Learning Decorrelated Representations Efficiently Using Fast Fourier Transform
This work addresses a computational bottleneck for researchers and practitioners using self-supervised learning, offering a more efficient training method that is incremental in improving existing models.
The paper tackles the computational inefficiency of decorrelating regularizers in self-supervised learning models like Barlow Twins and VICReg, which scale poorly with high embedding dimensions, by proposing a relaxed regularizer that uses Fast Fourier Transform to reduce training time from O(n d^2) to O(n d log d) while maintaining comparable accuracy in downstream tasks.

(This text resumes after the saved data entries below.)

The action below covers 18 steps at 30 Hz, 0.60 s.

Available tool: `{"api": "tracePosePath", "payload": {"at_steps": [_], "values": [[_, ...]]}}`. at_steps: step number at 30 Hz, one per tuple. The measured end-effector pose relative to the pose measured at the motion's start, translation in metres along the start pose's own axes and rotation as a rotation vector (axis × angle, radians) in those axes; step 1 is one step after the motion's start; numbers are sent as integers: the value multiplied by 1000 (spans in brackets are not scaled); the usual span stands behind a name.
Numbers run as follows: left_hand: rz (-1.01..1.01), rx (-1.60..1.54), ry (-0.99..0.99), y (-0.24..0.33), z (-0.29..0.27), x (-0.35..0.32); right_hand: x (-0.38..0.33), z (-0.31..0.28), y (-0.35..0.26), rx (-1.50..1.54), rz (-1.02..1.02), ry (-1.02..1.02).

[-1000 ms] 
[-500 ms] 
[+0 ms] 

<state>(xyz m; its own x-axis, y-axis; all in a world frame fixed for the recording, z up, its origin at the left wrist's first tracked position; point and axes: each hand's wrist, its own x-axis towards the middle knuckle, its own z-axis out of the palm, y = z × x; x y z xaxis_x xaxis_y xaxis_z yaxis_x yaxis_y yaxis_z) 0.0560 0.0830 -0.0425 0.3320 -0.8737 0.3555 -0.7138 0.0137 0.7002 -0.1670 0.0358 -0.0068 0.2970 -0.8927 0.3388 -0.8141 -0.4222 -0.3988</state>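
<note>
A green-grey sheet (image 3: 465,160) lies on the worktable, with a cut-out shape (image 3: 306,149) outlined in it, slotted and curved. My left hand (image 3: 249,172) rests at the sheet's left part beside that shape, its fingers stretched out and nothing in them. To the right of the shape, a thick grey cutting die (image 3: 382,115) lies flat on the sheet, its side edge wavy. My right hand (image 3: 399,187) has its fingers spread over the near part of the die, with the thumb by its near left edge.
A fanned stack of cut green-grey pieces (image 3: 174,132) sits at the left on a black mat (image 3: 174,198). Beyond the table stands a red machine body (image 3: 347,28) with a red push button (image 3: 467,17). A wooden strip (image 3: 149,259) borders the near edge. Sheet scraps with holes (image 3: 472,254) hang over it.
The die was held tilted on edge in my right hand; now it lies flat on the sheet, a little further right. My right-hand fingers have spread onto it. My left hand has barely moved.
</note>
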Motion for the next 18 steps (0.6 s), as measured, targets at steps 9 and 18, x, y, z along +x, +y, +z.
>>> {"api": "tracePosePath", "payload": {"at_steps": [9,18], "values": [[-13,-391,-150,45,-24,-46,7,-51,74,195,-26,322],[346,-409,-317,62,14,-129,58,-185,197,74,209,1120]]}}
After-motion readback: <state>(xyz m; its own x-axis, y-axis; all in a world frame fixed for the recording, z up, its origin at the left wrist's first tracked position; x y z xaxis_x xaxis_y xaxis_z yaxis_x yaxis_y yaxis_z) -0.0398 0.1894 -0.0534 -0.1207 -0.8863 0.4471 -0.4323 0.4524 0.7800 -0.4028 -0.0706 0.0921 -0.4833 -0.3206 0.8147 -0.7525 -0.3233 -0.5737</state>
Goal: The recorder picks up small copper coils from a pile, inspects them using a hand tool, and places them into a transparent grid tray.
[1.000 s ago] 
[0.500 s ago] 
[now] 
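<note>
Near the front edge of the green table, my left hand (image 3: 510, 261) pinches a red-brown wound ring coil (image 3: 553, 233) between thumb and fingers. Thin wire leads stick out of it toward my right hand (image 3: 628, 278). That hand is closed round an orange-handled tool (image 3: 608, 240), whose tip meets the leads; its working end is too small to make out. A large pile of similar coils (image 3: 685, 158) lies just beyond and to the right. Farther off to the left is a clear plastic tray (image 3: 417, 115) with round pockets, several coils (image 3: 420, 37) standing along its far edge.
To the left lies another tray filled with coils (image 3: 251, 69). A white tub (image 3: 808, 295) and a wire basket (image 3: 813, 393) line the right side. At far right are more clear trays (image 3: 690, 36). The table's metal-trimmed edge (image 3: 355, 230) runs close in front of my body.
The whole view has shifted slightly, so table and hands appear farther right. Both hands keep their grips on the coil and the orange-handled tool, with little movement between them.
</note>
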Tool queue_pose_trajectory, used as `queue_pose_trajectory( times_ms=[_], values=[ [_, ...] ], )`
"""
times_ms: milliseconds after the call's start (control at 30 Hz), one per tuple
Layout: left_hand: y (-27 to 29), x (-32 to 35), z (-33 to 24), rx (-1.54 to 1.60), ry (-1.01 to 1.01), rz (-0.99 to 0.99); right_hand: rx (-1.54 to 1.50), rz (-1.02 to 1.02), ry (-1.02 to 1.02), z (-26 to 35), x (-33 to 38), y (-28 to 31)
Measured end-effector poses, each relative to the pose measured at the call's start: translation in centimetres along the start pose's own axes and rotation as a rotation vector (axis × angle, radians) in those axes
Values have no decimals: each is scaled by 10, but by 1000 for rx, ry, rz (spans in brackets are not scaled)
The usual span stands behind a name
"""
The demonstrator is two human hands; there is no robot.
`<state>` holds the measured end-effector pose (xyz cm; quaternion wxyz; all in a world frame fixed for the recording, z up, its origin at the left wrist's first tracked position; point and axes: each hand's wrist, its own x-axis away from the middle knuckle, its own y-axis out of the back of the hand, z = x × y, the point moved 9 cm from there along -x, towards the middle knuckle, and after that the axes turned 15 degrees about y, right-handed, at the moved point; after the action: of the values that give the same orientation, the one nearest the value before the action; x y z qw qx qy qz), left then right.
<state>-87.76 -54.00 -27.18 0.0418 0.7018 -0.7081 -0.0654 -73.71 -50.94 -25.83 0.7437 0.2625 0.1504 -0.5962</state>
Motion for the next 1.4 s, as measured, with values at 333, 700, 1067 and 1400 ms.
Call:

Barlow Twins and VICReg are self-supervised representation learning models that use regularizers to decorrelate features. Although these models are as effective as conventional representation learning models, their training can be computationally demanding if the dimension d of the projected embeddings is high. As the regularizers are defined in terms of individual elements of a cross-correlation or covariance matrix, computing the loss for n samples takes O(n d^2) time. In this paper, we propose a relaxed decorrelating regularizer that can be computed in O(n d log d) time by Fast Fourier Transform. We also propose an inexpensive technique to mitigate undesirable local minima that develop with the relaxation. The proposed regularizer exhibits accuracy comparable to that of existing regularizers in downstream tasks, whereas their training requires less memory and is faster for large d. The source code is available.